■ **Problem to solve**
Which lines of the data contain the string "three"? Copy every one of them.

-------

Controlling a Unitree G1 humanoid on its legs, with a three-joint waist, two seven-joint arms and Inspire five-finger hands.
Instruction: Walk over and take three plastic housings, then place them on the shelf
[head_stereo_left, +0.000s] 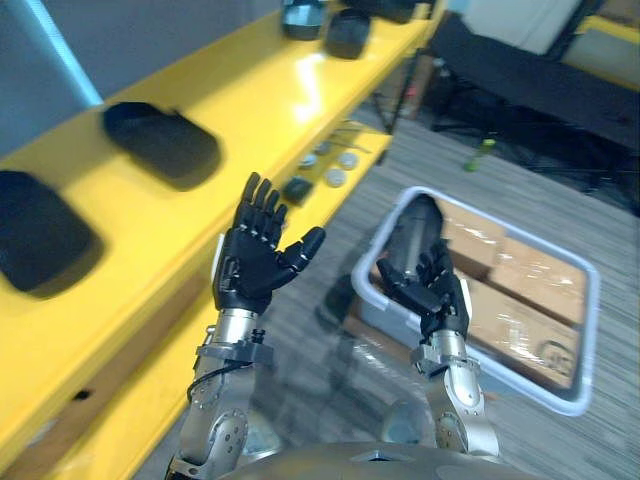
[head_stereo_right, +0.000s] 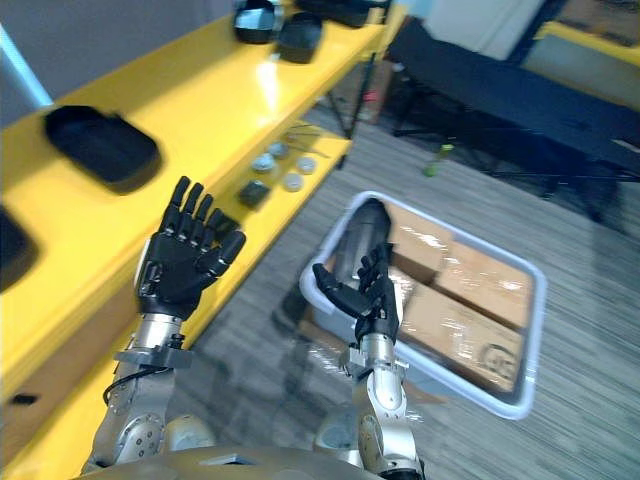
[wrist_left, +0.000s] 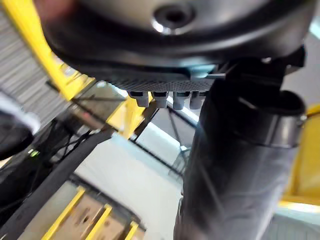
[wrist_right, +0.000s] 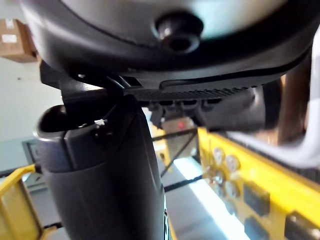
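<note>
Plastic housings (head_stereo_left: 160, 142), black, on the top board of the yellow shelf (head_stereo_left: 260, 95): two along its near stretch, well apart, and a far pair (head_stereo_left: 348, 32) close together at the far end. One more, the binned housing (head_stereo_left: 410, 235), propped against the left wall of a white bin (head_stereo_left: 593, 320) on the floor, beside cardboard boxes (head_stereo_left: 530, 290). Left hand (head_stereo_left: 250, 265) raised just off the shelf's front edge, fingers straight and spread, holding nothing. Right hand (head_stereo_left: 435, 290) over the bin's near left corner, just before the binned housing, fingers relaxed and apart, empty. Small round parts (head_stereo_left: 335, 177) on the lower board.
</note>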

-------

■ **Finished exercise**
Controlling a Unitree G1 humanoid on its legs, with a three-joint waist, two seven-joint arms and Inspire five-finger hands.
Instruction: Walk over and take three plastic housings, then place them on the shelf

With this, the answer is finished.